Suggested threat: Silent message loss on degraded WebSocket connections

## Suggested threat: Silent message loss on degraded WebSocket connections

### Attack scenario

This is an availability/reliability threat rather than a confidentiality or integrity one. Under degraded network conditions, completed agent responses can silently fail to render in the Control UI — with no error indication to the user.

**Exploitation is passive** — no attacker action required. Any situation that causes `loadChatHistory()` to race poorly triggers it: flaky WiFi, high-latency gateway, backgrounded browser tab (reduced timer resolution), or gateway under load.

### How it works

1. Agent completes a run successfully (gateway logs `run done`, `aborted=false`)
2. Gateway sends `state="final"` event over WebSocket to the browser
3. Browser receives the event and clears streaming state (`chatStream = null`), so the typing indicator disappears
4. **But the final message is never committed to `chatMessages`** — the `state="final"` code path in `handleChatEvent()` does not append the message synchronously
5. The message only appears after an async `loadChatHistory()` RPC completes and replaces the entire `chatMessages` array
6. If that RPC is slow, fails, or races with another state update, the message is silently lost until the next event triggers a fresh `loadChatHistory()` call

The user sees: typing indicator disappears, no message appears, no error shown.
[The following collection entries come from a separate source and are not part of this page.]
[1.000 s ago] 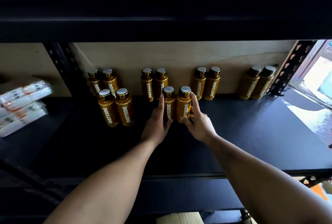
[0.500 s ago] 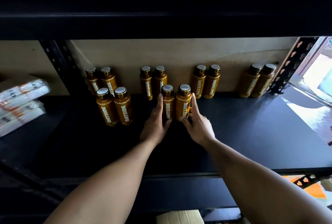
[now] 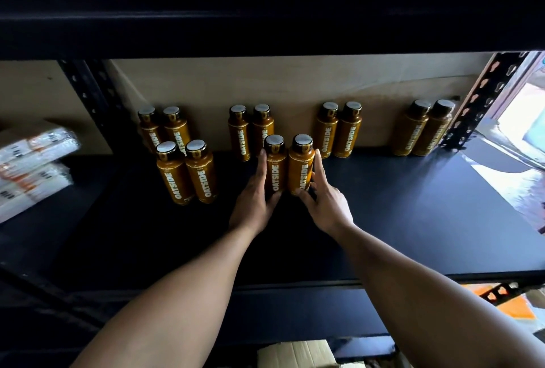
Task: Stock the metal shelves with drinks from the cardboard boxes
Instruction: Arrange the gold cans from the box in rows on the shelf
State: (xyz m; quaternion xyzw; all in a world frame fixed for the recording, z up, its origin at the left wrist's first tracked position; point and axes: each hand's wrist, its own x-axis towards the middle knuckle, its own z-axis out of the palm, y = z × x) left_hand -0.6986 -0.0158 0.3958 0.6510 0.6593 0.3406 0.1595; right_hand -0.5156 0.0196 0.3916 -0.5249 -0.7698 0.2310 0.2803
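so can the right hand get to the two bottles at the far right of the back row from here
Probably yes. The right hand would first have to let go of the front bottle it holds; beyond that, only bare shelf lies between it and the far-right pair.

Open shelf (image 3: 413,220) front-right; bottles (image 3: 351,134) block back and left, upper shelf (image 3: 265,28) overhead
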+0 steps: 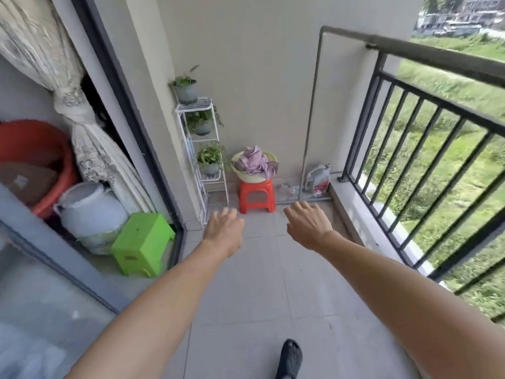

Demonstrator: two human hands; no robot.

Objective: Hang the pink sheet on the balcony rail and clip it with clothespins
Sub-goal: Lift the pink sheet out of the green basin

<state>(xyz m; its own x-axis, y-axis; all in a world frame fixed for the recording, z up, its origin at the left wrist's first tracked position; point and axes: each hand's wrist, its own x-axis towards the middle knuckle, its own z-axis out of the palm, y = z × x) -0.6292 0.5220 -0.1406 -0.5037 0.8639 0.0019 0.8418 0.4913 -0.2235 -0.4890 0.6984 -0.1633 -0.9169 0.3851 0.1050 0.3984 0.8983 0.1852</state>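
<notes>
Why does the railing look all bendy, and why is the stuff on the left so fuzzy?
In the head view, the wide-angle lens bows the balcony rail near the edge; the glass door at lower left is smeared with blur, as is the white jug. The left hand, right hand and pink sheet in its basin look sharper. Daylight is soft, with no hard shadows.

The tiled floor (262, 283) carries red stool (256, 195), green stool (142, 242), plant rack (203, 157).
</notes>
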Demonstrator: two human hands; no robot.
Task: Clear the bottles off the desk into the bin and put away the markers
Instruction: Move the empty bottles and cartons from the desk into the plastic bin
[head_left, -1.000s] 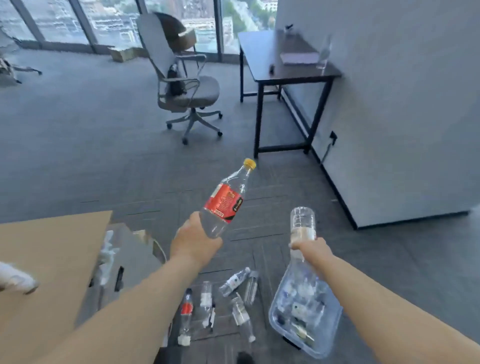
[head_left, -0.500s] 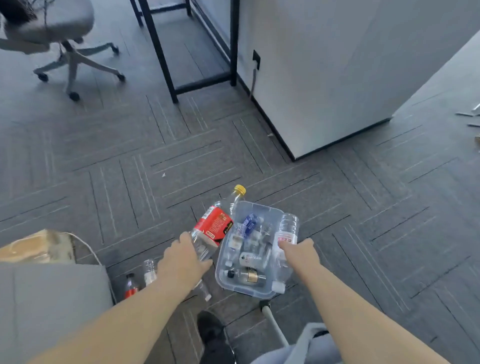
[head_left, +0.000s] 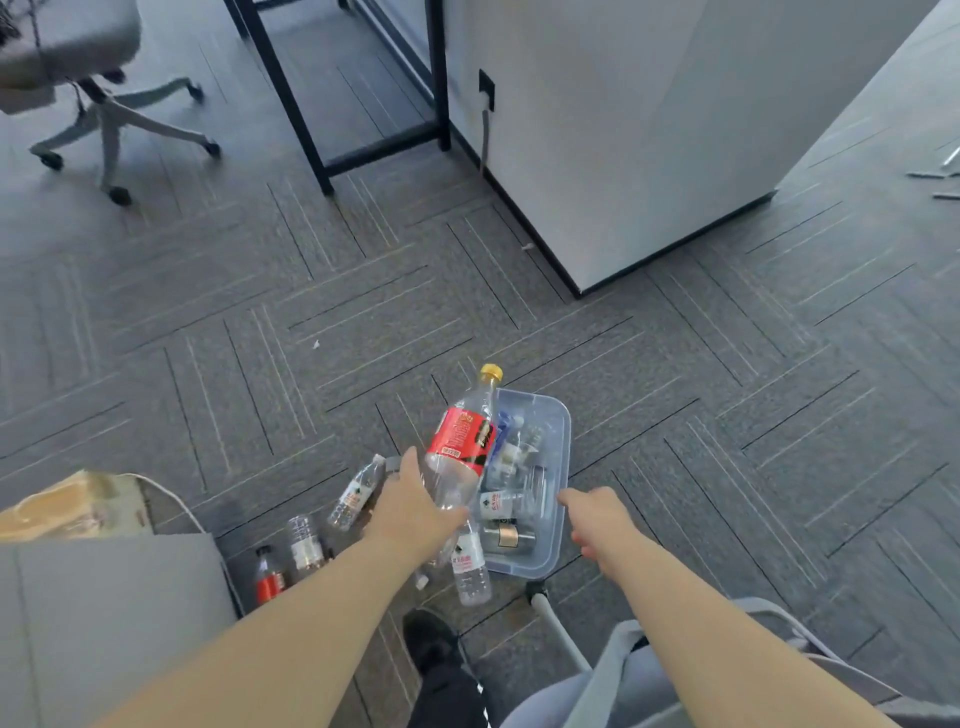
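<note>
My left hand (head_left: 413, 512) grips the base of a clear bottle with a red label and yellow cap (head_left: 460, 441), tilted over the left edge of a clear plastic bin (head_left: 558, 493) on the carpet. Several small bottles lie inside the bin. My right hand (head_left: 597, 517) hovers at the bin's right rim, fingers loosely apart, holding nothing. More bottles lie on the floor left of the bin: a clear bottle with an orange-marked label (head_left: 356, 493), a clear bottle (head_left: 306, 545), a red-labelled bottle (head_left: 269, 577) and a white-labelled bottle (head_left: 470, 569).
A grey desk corner (head_left: 104, 623) fills the lower left, with a cardboard box (head_left: 78, 506) behind it. A black-framed table (head_left: 332, 104) and an office chair (head_left: 104, 109) stand farther back. A white partition wall (head_left: 649, 130) rises at right. A chair leg with caster (head_left: 545, 608) is by my knee.
The clear bottle that my right hand held is gone from it; that hand is now empty beside the bin. My left hand has brought the red-label bottle over the bin's left edge.
</note>
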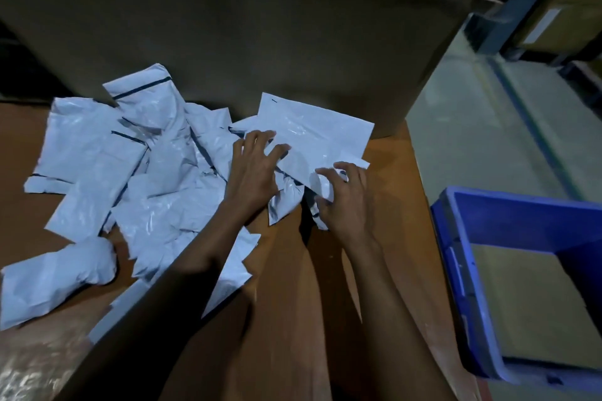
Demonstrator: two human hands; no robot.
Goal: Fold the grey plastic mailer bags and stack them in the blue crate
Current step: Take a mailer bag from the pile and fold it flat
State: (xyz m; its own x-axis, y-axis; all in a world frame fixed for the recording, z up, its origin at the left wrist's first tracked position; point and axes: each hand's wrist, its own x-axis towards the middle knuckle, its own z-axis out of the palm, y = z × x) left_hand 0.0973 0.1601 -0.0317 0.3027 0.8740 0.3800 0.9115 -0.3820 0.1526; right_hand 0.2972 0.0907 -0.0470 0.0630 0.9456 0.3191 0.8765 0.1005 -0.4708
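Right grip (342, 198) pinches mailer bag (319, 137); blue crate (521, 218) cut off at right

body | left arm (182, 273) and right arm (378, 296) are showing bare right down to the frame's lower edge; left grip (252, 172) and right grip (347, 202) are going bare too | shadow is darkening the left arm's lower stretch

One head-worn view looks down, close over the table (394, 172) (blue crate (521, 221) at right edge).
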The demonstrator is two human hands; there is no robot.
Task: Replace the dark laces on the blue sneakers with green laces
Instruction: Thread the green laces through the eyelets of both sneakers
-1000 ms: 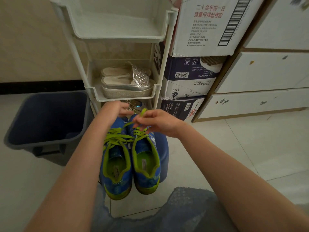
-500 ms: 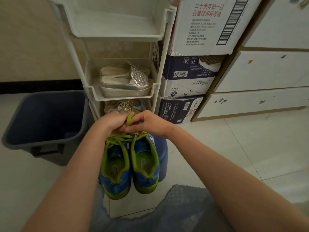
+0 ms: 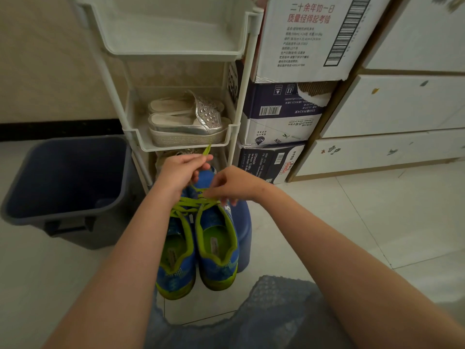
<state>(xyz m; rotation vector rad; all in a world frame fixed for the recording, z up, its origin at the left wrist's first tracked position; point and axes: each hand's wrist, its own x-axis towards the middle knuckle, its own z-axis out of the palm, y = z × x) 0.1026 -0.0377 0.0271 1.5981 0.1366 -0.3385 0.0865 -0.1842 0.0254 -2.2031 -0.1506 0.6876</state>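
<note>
Grey bin [image 3: 68,182] on your left. Your left hand [image 3: 180,172] pinches the green lace [image 3: 206,150] tip, held up by the shoe rack [image 3: 141,137]. The blue sneakers [image 3: 198,250] sit side by side on a blue stool [image 3: 243,222]. Your right hand [image 3: 234,185] pinches the lace at the right shoe's eyelets.

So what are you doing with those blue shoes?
A person is putting new laces into a pair of blue mesh sneakers with lime-green trim, which sit side by side on a round blue plastic stool. The left hand pinches the end of a bright green lace and holds it up. The right hand pinches the lace low down, by the eyelets. Green lace already crisscrosses both shoes, and no dark laces show.
</note>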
The response exists server-side but is invisible client-side.

### Affected components

- **Control UI** (`ui/src/ui/controllers/chat.ts`, `ui/src/ui/app-gateway.ts`)
- **WebSocket event handling** — the asymmetry between `state="final"` (no commit) and `state="aborted"` (synchronous commit) paths

### Why the server can't compensate

The gateway's WebSocket keepalive is application-level only (30-second tick broadcasts). The tick watchdog runs on the **client side** — if the browser's network drops, the server has no mechanism to detect a stale connection. The server continues broadcasting into a TCP socket that hasn't been closed yet (OS-level TCP keepalive timeout is typically 2+ hours).

This means the server cannot detect when a client has missed a `state="final"` event and proactively resend it.

### Severity assessment

**Medium.** No data is lost (the response exists server-side and appears on next full history reload), no confidentiality or integrity impact, but the user experience failure is complete — the user believes the agent didn't respond when it did. In time-sensitive interactions this could cause cascading confusion (user sends follow-ups, agent responds to those first, messages appear out of order).

### Real-world evidence

- Reproduced in a containerized deployment during intermittent connectivity drops — 59-second gap between successful agent response and message rendering
- Existing issue: openclaw/openclaw#9183
- Existing fix PR: openclaw/openclaw#16767 (synchronous optimistic commit + async fallback)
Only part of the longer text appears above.